Since the beginning of the coronavirus crisis at the latest, the pharmaceutical industry and laboratories have been under pressure to realize the highest possible levels of automation – from new analysis and testing devices to production lines, and filling / packaging systems. This efficiency is dependent on the level of automation and miniaturized linear motor axes and modules for single- or multi-axis applications open new possibilities. Designed as a modular system, they are suitable for a wide range of tasks in laboratory automation and the pharmaceutical industry. They are powered by FAULHABER linear motors.
The engineers from Jung Antriebstechnik u. Automation GmbH JA² responded to calls from the pharmaceutical industry, the analysis sector, and the medical technology industry for small but functional automation solutions with the development of a new modular mechatronic system called QuickLab. With the small QM02 linear motor modules for up to 160mm of stroke and the QA02 linear motor axes for strokes up to 220mm, short-stroke applications can be realized with high dynamics and accuracy. Through the mechanical construction and precision guides in combination with two ball carriages, the modules and axes are very stiff and offer high repeatability during positioning of ± 50µm despite their lightweight construction and low moving mass. Depending on the load, travel speeds up to 3m / s and accelerations up to 50m / s² are possible. The axes and modules can be individually combined with one another, so pick-and-place applications can be realized as can automatic solutions for separating, grouping, testing, or plating samples or other sensitive products. With a width of 22mm, QuickLab perfectly covers the need for miniaturized single- and multi-axis handling systems. Moreover, the appropriate accessories such as weight force compensation, magnetic holding brakes, external position sensors and adapter plates are offered.
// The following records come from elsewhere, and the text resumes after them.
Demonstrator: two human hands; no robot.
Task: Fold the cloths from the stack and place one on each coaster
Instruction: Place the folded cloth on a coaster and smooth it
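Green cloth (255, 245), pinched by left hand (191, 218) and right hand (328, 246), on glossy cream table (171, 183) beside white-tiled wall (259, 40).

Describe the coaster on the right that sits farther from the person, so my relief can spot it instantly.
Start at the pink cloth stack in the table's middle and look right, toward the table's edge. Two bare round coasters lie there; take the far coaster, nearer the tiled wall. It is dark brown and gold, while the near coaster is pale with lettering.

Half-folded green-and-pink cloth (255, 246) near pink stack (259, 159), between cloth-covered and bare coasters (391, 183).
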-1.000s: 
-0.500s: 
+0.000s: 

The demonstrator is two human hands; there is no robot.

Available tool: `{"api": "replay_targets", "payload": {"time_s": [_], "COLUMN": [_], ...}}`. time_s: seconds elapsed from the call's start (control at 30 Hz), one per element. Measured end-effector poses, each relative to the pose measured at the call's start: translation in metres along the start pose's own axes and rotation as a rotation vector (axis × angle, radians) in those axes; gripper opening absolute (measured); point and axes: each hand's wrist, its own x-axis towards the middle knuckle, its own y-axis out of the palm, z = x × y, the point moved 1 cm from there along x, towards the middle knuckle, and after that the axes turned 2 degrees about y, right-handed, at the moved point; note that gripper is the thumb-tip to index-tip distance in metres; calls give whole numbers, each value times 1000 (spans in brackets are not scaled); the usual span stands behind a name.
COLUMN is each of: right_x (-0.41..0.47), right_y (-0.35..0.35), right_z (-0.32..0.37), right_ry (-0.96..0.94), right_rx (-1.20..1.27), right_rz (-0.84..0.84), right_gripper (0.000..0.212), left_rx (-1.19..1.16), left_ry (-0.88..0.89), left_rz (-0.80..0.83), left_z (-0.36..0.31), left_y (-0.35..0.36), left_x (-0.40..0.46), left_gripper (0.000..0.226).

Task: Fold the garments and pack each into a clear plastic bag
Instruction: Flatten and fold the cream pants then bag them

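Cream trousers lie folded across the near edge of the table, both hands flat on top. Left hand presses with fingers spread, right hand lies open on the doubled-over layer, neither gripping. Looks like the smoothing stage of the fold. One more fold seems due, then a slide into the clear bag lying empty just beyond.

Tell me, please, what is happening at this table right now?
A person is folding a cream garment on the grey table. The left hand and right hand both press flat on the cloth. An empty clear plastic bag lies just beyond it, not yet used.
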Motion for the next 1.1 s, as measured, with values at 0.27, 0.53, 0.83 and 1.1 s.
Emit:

High dynamics and precision
“The linear motors are the heart of our modular automation system and the requirements placed on them are very high,” explains Wilhelm Jung, managing director at JA². “The motors must operate highly dynamically, be precisely controllable, and have suitable dimensions. The linear motors from FAULHABER convinced here with their innovative functional principle, which differs from classic solutions.”
Linear motors can be constructed in several different ways because all principles of rotating electric motors can generally be implemented in linear motors by mapping the round air gap onto a straight line. To do this, the originally circularly arranged electric excitation windings are mapped on a flat path. The magnetic field then pulls the rotor over the travel path. There are, however, still other possibilities: The LM2070 DC linear drives aren’t constructed as such surface rotors with carriage and guide. Instead, the forcer rod is guided within a 3-phase self-supporting coil.
“This design produces an exceptionally good relationship between linear force and current and high dynamics. In addition, there are no cogging torques, thereby making the linear motors ideal for use in our modular QuickLab system,” Jung says.
Maximum performance in the smallest dimensions
The LM2070 linear motors are available with stroke lengths from 40mm to 220mm. Despite the compact stator dimensions of 20mm x 20mm x 70mm (W x H x L), the small linear DC servomotor has impressive mechanical performance indicators. The continuous force is 9.2N, and up to 28N of peak force is available. The robust plain bearing of the forcer rod easily handles the high speeds of up to 3 m / s. At the same time, the small powerhouse can be very precisely controlled. Already with the integrated Hall sensors, the absolute positioning accuracy is ± 0.1mm and the repeatability is ± 50µm. With an optional external sensor, these figures can be improved to ± 0.01mm and a repeatability of ± 1µm. On top of this comes practically maintenance-free operation as the motor has no moving wear parts. Moreover, the linear drive operates nearly noise-free. “This is important above all if personnel and handling systems work in the same room, as is often the case in laboratories,” Jung adds.
Trailing-chain cable connection
An important point for handling systems is the connection technology. The linear motors are normally delivered with a max. 30cm long cable connection. In automation systems, however, the switch cabinet is usually some distance from the actual drive.
“Between the motor and the controller in the separate switch cabinet, there can then be 10, 20 or more meters,” Jung says.
With the QuickLab modular system, there is therefore a special, multi-shielded cable that transfers the motor power and the position sensor signal between motor and controller interference-free over up to 30m. It is fastened with a cover directly to the motor with strain relief, can be plugged in and is also designed for use with cable chains, ie, for mobile use. The single-cable technology simplifies installation thanks to the prefabrication of both ends.
The mechatronic kit tailor made for laboratory automation has already proven itself in practical use.
“Many manufacturers and suppliers of analysis accessories today rely on our systems. Demand is currently enormous – including from other areas such as optics and testing technology,” Jung says.
Always present as the driving force: the small, powerful LM2070 linear drives.